The thing about a Christmas wedding? Those little changes come in big waves all through advent. And a mother knows it's all going to be very different, very soon. I've grown quite fond of stockings hung at the top of the stairs. The nine of them fill the space just perfectly and when I see them, I see a physical reminder of how abundantly blessed we are. Every time a baby was born, we added another stocking, with no small amount of glee. When Michael proposed to Kristin, I got her a stocking. I guess I just figured we were still adding to the family. I didn't consider logistics.
Logistics. How will this work, going forward? This December 6th tradition of stockings? Not so well. People won't be here on December 6th. One or more will be away at school, in the thick of exams, for the next forever many years. Too, they will move out altogether, with spouses and jobs and the impossibility to just be here in the morning on December 6th. Perhaps they will have their own children for whom to fill stockings.

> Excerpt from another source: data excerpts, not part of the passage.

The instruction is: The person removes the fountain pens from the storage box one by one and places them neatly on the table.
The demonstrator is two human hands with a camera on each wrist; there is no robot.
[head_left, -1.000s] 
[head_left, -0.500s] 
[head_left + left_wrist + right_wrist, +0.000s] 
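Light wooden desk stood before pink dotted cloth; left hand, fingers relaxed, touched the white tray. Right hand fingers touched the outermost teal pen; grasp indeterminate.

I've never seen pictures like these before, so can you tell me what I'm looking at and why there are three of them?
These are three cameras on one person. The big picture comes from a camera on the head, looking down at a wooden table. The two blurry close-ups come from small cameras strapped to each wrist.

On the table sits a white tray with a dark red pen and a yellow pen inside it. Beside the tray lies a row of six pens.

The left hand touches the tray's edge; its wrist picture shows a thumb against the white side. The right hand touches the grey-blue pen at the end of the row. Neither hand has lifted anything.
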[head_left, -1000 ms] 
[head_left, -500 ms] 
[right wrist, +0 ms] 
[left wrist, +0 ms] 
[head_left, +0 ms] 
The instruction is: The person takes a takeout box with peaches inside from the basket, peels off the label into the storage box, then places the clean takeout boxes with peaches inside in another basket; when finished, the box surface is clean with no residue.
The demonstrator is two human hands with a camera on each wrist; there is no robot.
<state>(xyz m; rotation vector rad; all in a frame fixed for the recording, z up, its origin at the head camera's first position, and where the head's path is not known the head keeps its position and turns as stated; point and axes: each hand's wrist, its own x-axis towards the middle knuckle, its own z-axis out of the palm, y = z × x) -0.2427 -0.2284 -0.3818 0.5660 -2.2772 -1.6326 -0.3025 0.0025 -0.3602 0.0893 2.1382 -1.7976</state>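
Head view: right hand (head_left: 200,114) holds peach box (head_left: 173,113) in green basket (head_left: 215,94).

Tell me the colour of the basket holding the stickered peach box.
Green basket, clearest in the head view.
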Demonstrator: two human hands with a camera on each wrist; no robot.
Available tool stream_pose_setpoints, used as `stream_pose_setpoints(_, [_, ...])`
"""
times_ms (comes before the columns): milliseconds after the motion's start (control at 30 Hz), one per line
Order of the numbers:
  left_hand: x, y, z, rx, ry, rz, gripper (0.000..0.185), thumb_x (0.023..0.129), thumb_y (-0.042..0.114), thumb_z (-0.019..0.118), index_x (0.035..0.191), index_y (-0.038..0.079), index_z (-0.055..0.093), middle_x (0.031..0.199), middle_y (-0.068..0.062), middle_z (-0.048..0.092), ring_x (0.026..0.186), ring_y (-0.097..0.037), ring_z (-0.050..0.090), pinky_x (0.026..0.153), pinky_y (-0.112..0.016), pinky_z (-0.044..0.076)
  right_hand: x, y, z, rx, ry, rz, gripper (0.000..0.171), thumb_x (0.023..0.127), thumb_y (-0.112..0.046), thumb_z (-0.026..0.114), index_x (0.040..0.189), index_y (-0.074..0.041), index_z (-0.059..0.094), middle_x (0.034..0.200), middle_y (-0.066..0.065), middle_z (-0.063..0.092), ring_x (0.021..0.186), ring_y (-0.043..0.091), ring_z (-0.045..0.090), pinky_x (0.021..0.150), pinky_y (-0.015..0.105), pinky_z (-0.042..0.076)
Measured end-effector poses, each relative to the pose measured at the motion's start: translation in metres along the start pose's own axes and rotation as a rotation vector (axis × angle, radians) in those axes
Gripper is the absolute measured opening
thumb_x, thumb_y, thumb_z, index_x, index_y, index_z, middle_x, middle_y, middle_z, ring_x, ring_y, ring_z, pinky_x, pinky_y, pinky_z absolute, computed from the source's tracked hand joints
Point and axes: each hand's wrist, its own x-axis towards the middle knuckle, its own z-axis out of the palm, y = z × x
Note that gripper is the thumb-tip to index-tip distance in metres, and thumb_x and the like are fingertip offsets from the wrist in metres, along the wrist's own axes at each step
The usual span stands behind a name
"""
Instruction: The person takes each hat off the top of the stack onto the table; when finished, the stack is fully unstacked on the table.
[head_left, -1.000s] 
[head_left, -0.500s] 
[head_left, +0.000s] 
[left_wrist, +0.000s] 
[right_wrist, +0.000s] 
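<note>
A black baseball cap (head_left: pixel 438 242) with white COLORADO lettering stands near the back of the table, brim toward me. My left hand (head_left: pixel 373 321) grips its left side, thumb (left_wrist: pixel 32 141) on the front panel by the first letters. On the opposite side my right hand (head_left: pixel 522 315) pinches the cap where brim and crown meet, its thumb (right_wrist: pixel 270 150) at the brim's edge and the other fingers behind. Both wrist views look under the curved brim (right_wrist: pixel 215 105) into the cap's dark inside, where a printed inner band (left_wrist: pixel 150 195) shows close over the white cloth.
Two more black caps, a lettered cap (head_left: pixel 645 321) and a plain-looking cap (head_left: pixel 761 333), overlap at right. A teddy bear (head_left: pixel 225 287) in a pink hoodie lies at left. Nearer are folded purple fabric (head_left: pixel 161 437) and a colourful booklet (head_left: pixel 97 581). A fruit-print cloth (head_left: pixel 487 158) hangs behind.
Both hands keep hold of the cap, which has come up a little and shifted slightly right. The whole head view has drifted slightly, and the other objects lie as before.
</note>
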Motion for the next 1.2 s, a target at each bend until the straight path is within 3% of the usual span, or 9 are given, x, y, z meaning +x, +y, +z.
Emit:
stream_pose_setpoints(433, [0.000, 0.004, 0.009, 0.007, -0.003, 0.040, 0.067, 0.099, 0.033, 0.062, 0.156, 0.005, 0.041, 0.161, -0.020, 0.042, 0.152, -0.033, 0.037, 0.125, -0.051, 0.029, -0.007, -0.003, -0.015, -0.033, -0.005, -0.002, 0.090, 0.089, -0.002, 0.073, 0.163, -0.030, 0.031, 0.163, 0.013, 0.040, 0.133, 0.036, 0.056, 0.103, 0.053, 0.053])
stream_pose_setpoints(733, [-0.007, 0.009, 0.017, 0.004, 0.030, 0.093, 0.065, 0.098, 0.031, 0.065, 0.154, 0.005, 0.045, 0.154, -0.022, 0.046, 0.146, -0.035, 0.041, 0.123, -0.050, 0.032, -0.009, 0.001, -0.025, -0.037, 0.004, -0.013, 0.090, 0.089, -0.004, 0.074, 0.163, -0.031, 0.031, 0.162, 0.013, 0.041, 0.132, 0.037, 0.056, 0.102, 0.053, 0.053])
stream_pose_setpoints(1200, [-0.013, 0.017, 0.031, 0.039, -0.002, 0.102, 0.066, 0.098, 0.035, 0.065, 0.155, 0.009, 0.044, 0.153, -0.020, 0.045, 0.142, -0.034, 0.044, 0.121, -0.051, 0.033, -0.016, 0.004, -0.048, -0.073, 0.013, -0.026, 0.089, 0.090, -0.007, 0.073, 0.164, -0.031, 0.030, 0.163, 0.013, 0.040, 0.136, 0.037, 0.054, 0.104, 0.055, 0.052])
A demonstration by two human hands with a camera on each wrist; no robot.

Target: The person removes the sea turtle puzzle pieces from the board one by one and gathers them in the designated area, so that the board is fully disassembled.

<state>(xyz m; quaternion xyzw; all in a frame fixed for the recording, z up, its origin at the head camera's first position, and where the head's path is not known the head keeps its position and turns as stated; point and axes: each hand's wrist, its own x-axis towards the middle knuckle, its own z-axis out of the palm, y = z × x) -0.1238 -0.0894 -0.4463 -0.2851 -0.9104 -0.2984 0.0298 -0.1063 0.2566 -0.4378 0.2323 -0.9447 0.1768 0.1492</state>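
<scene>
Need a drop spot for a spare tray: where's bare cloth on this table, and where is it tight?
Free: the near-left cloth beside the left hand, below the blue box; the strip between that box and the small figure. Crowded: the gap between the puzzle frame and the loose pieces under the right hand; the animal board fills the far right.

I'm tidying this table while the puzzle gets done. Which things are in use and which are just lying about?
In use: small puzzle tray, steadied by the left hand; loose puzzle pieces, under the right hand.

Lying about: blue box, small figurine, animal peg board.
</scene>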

The best traditions, it seems, must be open to change. And so, without further pondering on this particular reality this year, I hang the stockings--all nine together--one last time. I take a good picture (or at least I try). And I leave for you a memory of when we were still adding, whereupon me-at-40 and me-at-33 remind me-today of what it's all about.
First, from 2006:
It was an almost forgotten advent tradition. The phone call to Land's End
. I used to be a major catalog shopper, back before I was a major internet shopper. One year, I called Land's End and ordered three monogrammed stockings. Two years later, new baby at my breast, I called again. And then again. And again, every two years, until there were seven. Last year, I hung those stockings and thought with a twinge of sadness how perfectly they fit in the spot we'd chosen--no room for another. A month later, I was pregnant! So, this year, I ordered a stocking online for Karoline. But I ordered the one with the snowmen and not the angel. The girls learned of this mistake and protested loudly. Apparently, the family tradition is that the girls all have stockings with angels. I didn't know that two stockings made a tradition. Seemed like a nice tradition, though. So, it turned out that I had to make a phone call after all. And the very kind lady on the phone said, "A baby at Christmas! How lovely!" I kid you not--after a year of blogging loveliness permeating this pregnancy, she said "lovely." Lovely. And the whole conversation reminded me of this column, written in 1999:
It was the weekend following Thanksgiving. My husband was traveling. I had nearly finished my Christmas shopping. And I had spent a couple of hours on the phone, bouncing back and forth between various members of my extended family; the first of several rounds of Christmas coordination calls. I was trying again to plan our Christmas celebrations, taking into account the visitation schedules of siblings and step-siblings. I was determined to have the perfect Christmas this year: everyone together to celebrate (except those who wouldn’t be civil to each other) and a revival of some fond traditions of childhood Christmases (without stepping on the toes of people who have found new spiritualities). In my mind, all these criteria could be met. This could be perfect. I hung up after round one, my head and neck tense, my soul weary. It didn’t feel remotely like Christmas and I had serious doubts that it would this year. I had one more call to make before I would call it a day. I needed to order a stocking for Stephen’s first Christmas.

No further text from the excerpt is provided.